The investigators isolated platelets from blood samples taken from 55 healthy donors, 39 individual with early-stage cancer and 189 patients with advanced, metastatic cancer. Among those patients with cancer, they were diagnosed with non-small-cell lung cancer, colorectal cancer, glioblastoma, pancreatic cancer, hepatobiliary cancer, or breast cancer.
The comparison of RNA profiles from the healthy donors to those of the cancer patients identified increased levels of approximately 1,500 RNA molecules—many involved in cancer-associated processes—and a reduction of almost 800 in samples from cancer patients. Using their novel algorithm, the MGH group was able to examine close to 1,000 RNAs from almost 300 individuals with 96% accuracy for the presence of cancer.

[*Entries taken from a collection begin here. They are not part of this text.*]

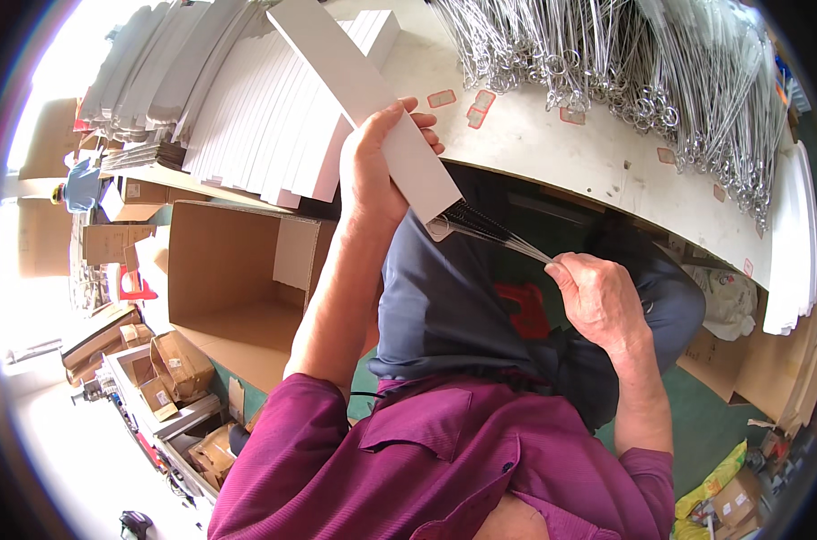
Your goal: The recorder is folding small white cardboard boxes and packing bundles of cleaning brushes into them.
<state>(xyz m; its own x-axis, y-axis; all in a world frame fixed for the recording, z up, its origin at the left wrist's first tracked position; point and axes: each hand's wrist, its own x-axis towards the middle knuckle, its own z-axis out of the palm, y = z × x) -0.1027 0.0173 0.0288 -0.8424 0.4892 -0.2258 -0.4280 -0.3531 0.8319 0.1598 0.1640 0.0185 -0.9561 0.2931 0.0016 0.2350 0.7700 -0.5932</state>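
Note:
My left hand [374,166] is wrapped round a long, narrow white box [419,173], which slants from the upper left down toward my lap. At the box's lower end, several thin wire brushes [480,221] with black bristles stick partly out, their other ends hidden inside. A small pale tab [438,229] shows beside them at the opening. My right hand [597,299] is closed in a pinch on the bare wire ends of the brushes, to the right of the box and lower than it.
Rows of white boxes [264,117] stand on the worktable [516,148] at the left. Bundles of looped metal wires [606,72] cover its far right, with small red-edged labels [481,108] nearby. Below on the left is an open cardboard carton [233,261]; white sheets [794,243] hang at the right edge.

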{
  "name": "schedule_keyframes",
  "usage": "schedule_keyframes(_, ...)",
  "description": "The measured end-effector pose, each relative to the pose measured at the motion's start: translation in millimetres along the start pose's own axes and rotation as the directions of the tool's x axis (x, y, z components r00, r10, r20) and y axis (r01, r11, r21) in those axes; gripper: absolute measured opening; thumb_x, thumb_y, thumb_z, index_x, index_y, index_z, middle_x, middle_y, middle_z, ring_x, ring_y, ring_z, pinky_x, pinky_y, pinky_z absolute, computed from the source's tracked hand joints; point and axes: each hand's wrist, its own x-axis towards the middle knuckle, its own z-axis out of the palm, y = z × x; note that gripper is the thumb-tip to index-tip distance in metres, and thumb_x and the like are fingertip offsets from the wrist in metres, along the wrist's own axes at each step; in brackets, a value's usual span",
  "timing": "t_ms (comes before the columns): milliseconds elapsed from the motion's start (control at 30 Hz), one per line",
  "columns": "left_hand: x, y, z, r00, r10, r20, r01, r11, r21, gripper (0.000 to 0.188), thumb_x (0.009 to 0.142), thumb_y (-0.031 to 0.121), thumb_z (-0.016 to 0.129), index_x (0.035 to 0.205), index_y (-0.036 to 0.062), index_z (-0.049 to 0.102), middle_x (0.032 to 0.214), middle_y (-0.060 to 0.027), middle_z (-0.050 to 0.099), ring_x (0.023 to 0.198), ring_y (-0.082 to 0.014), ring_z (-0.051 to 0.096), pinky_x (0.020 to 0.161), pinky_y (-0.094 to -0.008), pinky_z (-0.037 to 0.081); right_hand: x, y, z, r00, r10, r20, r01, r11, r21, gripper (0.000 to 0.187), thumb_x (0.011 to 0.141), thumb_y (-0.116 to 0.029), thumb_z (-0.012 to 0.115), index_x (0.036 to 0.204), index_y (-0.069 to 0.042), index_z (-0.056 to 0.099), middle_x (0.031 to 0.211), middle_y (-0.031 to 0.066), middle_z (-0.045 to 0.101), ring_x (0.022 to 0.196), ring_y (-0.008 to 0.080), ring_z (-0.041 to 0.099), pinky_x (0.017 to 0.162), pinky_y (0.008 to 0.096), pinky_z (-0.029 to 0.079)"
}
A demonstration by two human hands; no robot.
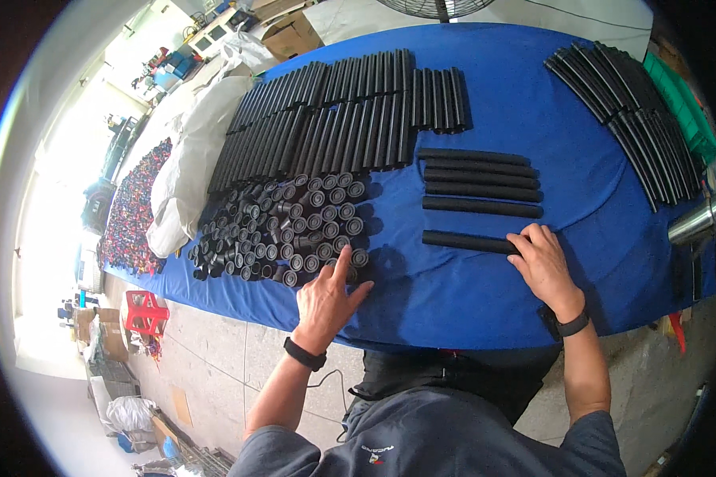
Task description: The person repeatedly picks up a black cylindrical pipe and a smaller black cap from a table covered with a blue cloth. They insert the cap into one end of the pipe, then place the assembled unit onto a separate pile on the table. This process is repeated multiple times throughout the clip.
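Note:
My left hand [332, 298] rests at the near edge of a cluster of short black caps [282, 230] standing on the blue cloth; its fingers touch the nearest caps and I cannot tell whether it grips one. My right hand [542, 262] lies on the right end of a long black foam tube [465, 241] lying crosswise on the table [453, 302]. Beyond that tube lie several more black tubes [481, 181] in a loose row.
A large stack of long black tubes [334, 119] fills the back of the table. Thin curved black tubes [632, 111] lie at the right by a green crate [684, 103]. A white sack [195, 151] sits at the left; a metal cylinder [692, 222] at the right edge.

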Motion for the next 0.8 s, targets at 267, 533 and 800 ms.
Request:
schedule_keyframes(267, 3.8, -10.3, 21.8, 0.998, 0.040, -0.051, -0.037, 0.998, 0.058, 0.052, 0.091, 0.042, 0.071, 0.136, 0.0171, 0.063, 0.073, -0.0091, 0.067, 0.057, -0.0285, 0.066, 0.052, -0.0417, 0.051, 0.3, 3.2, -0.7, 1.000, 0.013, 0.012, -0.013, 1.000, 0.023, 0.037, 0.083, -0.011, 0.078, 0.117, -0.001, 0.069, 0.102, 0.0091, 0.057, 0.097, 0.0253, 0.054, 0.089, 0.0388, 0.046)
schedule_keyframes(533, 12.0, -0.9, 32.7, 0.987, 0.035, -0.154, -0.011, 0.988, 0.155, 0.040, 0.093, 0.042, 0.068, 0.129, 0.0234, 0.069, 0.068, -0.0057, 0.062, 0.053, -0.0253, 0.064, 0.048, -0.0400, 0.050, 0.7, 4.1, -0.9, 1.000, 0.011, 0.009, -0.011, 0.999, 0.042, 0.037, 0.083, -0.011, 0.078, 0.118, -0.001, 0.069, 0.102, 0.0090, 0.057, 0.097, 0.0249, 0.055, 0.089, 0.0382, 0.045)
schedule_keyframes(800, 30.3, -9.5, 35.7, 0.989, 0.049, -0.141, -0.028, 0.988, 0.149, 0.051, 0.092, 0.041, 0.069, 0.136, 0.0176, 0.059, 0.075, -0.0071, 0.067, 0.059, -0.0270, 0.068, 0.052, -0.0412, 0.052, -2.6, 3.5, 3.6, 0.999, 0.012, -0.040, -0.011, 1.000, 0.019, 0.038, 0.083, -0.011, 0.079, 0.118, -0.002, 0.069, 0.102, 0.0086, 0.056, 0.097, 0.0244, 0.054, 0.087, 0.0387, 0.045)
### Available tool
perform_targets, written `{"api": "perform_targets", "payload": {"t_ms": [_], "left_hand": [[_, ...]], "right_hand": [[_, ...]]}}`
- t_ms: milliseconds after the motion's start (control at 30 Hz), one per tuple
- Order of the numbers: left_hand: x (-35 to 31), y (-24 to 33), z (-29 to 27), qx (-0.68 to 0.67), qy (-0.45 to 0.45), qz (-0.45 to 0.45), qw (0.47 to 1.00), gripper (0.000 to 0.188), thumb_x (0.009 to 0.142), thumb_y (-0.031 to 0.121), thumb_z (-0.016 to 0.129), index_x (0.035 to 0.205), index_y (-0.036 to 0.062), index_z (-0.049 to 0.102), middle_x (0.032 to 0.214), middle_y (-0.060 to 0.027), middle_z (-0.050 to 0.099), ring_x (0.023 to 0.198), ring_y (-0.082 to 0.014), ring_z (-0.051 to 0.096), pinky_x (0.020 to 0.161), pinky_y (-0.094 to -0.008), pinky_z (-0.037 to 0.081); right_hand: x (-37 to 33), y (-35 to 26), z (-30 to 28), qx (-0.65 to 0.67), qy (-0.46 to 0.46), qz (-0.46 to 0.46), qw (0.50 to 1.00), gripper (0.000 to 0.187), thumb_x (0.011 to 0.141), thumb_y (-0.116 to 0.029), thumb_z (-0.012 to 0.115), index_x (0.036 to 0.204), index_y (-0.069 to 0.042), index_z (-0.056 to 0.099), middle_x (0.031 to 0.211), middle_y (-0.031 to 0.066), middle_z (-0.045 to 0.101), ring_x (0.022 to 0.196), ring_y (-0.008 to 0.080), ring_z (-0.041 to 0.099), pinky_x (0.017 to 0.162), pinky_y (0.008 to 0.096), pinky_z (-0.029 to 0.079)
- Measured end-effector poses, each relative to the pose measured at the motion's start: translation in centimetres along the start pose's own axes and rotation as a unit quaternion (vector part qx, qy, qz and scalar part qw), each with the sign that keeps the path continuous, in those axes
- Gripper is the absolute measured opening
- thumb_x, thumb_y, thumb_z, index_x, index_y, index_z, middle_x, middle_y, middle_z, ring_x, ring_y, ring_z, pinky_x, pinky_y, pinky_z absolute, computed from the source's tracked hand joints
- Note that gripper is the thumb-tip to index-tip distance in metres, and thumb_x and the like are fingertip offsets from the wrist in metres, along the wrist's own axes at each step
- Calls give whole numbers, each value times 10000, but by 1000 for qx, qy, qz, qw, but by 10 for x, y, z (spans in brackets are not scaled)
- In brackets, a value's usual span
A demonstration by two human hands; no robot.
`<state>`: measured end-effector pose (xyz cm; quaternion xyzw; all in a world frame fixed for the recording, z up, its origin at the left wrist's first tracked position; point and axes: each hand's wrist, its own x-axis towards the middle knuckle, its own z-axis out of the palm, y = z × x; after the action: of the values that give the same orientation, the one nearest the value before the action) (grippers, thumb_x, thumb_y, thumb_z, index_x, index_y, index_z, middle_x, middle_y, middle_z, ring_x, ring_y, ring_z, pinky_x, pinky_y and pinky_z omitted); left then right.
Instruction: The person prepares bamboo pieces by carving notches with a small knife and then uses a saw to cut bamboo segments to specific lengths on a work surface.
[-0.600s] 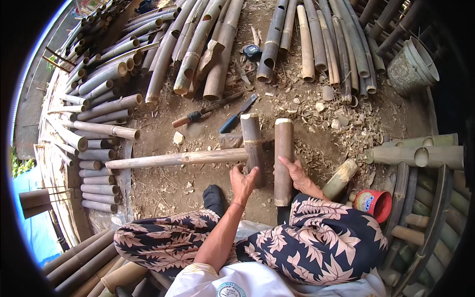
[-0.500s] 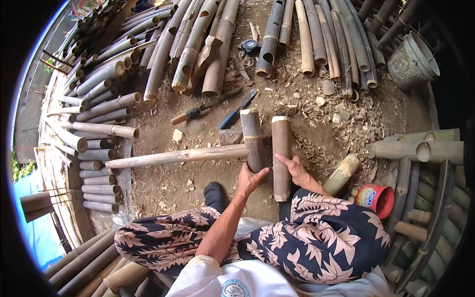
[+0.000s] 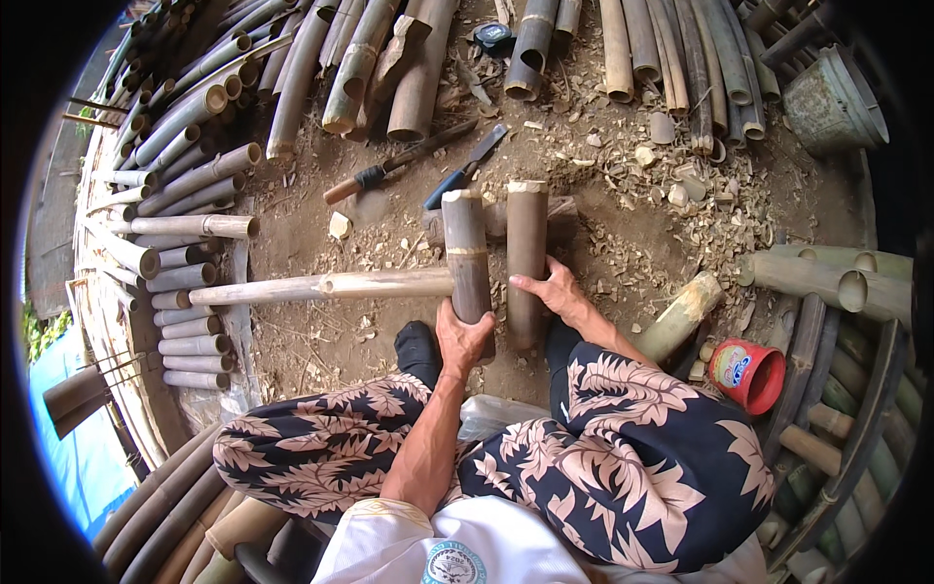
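My left hand (image 3: 464, 336) is closed around the lower part of a short, dark bamboo tube (image 3: 466, 234). A long, pale bamboo pole (image 3: 331, 286) meets this tube from the left, like a mallet's handle; the joint itself is partly hidden. My right hand (image 3: 556, 292) grips a second short, brown bamboo tube (image 3: 526, 229), thumb across its front. Both tubes stand nearly parallel with a narrow gap between them, their pale cut ends pointing away from me. Behind them a short log (image 3: 561, 216) lies on the ground.
A blue-handled chisel (image 3: 467, 167) and a wooden-handled tool (image 3: 342, 191) lie beyond the tubes. Wood chips (image 3: 671, 185) litter the dirt. Bamboo poles (image 3: 428, 88) lie around the far and left sides. A red tin (image 3: 747, 375) sits at right; a grey bucket (image 3: 835, 102) stands farther back.
The view has shifted, so the ground things appear higher. Both tubes have moved slightly left, and the left one has come toward me and straightened, showing more of the log behind.
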<state>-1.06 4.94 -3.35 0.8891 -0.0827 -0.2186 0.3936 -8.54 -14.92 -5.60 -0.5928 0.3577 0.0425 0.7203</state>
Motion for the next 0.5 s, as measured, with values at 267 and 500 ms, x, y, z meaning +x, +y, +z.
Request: {"api": "perform_targets", "payload": {"t_ms": [267,500], "left_hand": [[19,-19,-8,-72,16,10,997,595,661,319,758,1053,-68,532,980,-258,601,922,-396,596,847,-450,479],[21,-18,-6,-164,-28,9,986,684,689,332,829,1161,-38,501,1018,-230,653,916,-325,647,823,-405,516]], "right_hand": [[-7,-9,-20,391,-224,81,889,563,872,-361,686,1278,-6,527,1145,135,639,1059,241,616,967,420,476],[13,9,11,187,-66,8,980,751,818,-448,768,1353,-10,475,1182,141,626,1055,219,604,947,374,479]]}}
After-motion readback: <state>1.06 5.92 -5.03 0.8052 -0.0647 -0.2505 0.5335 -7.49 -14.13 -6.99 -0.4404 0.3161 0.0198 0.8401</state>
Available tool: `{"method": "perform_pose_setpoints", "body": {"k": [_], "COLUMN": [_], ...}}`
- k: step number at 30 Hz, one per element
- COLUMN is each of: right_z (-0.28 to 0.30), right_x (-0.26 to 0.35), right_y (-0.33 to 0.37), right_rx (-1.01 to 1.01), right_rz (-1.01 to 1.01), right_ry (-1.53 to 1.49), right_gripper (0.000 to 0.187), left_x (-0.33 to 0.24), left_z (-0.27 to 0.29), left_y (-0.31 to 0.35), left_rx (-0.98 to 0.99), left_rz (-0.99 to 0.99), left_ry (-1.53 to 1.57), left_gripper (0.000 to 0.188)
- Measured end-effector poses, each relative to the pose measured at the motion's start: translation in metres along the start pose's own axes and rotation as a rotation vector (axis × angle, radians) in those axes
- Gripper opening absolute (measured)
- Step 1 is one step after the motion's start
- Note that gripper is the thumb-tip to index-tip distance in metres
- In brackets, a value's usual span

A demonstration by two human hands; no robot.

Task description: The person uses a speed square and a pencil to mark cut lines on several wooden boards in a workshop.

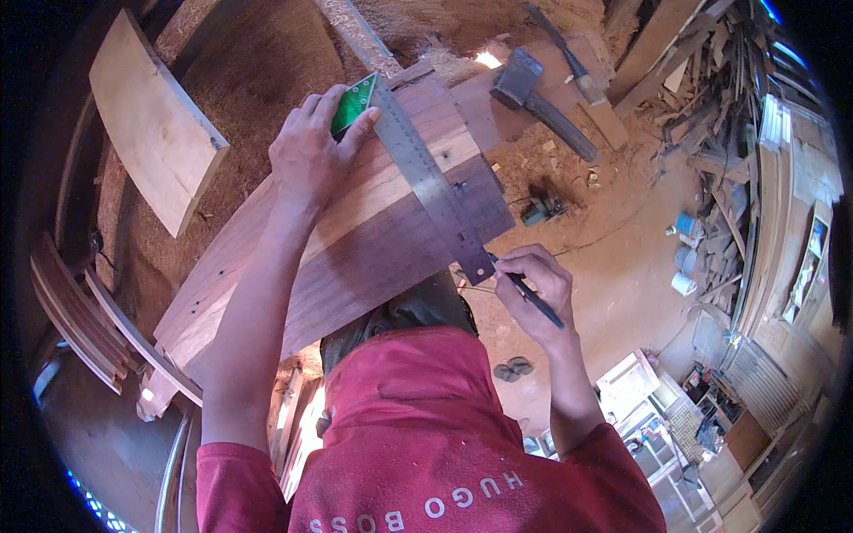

Additionally, the platelet mRNA profiles were able to identify the particular type of cancer within each patient participant, including distinguishing among three types of gastrointestinal adenocarcinoma: colorectal cancer, pancreatic cancer, and hepatobiliary cancer. Platelets from patients with tumors driven by mutations in KRAS or EGFR proteins—biomarkers that can guide the use of drugs targeting those mutations—proved to have unique RNA profiles as well.
The researchers were excited by their findings and emphasize the uniqueness of their approach as currently utilized liquid biopsy approaches have been unable to diagnose cancer while simultaneously pinpointing the location of the primary tumor.
“We observed that the mRNA profiles of tumor-educated platelets have the sensitivity and specificity to detect cancer, even in early, non-metastasized tumors,” noted Dr. Tannous. “We are further assessing the potential of TEP-based screening for therapeutic decision making and also investigating how non-cancerous diseases may further influence the RNA repertoire of TEPs.”